Sitting next to me right now is a cup of coffee. (It doesn’t actually matter when you read this article, that is probably still true). I see the cup of coffee, decide that I want some, pick it up, and take a sip.
That simple action is immensely complex. Using the amazing vision system my body has, I can differentiate the cup from all other objects on my desk. The vision system, connected to my brain, recognizes that object as a cup, associates it with the concept of coffee, recalls the memory of making it recently so that I know it’s still hot (and knows what “hot” means), another subsystem “decides” I “want” the coffee, sends a signal to the subsystem that controls movement, grasping, spatial awareness and others, lifts it to my mouth (which is yet another subsystem) which drinks the coffee (another subsystem), all while my eyes and mind have moved on to other tasks.
And that’s just drinking a sip of coffee.
I think about driving a car, or even more complicated, when I ride my motorcycle, and it becomes amazingly complicated to even describe the processes involved or even to define the subsystems involved. The field of AI attempts to do just that.
So let’s simplify that a bit. Almost all of these components involve three basic concepts, all modeled on how the brain works:
In this phase, the system takes in information or stimuli in some way. In my case, it was the vision system differentiating objects using light reflection. Computer vision, an implementation of AI, works exactly the same way.
Note that acquiring doesn’t have to involve external senses like sight, sound or touch. It can also be the process of getting new or different information from another subsystem. This is the phase in AI that you write to bring in data – wherever that data is from.
And stringing the output from a “Respond” phase can lead to this “Acquire” phase of your AI program.
In this phase, the data is processed in some way. In my case, the memory of a cup, coffee, and heat are all involved in that processing. I used a recognition algorithm to “see” the cup with the coffee in it – that action is pretty complicated.
In the case of AI, functions such as Machine Learning and Deep Learning, and algorithms in those disciplines such as Neural Networks are used to process the data from the inputs. The Cognitive Services API for computer vision contains an example of the input from the computer’s camera to be passed on to another API for image recognition.

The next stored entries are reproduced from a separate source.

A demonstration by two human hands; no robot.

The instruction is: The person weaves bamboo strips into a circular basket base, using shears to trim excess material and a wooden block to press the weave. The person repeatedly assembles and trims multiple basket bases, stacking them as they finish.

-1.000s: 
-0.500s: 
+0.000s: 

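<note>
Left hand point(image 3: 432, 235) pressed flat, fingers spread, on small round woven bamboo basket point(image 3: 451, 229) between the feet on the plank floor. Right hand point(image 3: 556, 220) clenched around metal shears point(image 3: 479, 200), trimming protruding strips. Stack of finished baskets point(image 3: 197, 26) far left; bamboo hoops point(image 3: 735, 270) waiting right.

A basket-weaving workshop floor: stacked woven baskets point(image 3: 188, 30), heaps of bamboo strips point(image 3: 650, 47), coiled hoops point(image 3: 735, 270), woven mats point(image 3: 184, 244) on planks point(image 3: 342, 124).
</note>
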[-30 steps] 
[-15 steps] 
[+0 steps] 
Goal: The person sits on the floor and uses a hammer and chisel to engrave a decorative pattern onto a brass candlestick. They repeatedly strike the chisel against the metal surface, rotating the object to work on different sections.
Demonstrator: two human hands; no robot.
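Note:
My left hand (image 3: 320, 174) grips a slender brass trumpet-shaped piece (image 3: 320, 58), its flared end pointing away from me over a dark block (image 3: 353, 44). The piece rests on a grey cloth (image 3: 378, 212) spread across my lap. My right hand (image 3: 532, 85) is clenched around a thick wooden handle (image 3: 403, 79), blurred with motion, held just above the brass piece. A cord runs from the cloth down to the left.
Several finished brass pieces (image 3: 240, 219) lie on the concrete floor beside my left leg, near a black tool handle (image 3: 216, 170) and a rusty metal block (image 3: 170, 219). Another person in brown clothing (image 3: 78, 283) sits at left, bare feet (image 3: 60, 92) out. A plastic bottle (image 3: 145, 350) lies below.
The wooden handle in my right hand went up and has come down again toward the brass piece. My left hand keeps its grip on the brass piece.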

In this phase, the AI system either performs an action, or sends the processed data along to another AI function (or both). In my case, I “decided” I wanted some coffee. The decision subsystem acquired the data, processed it, and responded with an action to trigger my gross and fine motor subsystem to reach out and pick it up, which had an acquire phase of spatial awareness, nerve endings and so on to process where my hand was at the time, and a response of touching the cup, grasping it, lifting it, and bringing it to my mouth. And each of those is also a subsystem.
AI works in this way – a series of acquiring information, processing it, and responding according to a set of rules. AI is a chain of these smaller systems working together to mimic human behavior.
(Well, mostly. It’s more complicated than that of course)
I’ll flesh this out more in future articles – for now, the definition of AI, along with these three components can serve as an (incomplete, to be sure) introduction.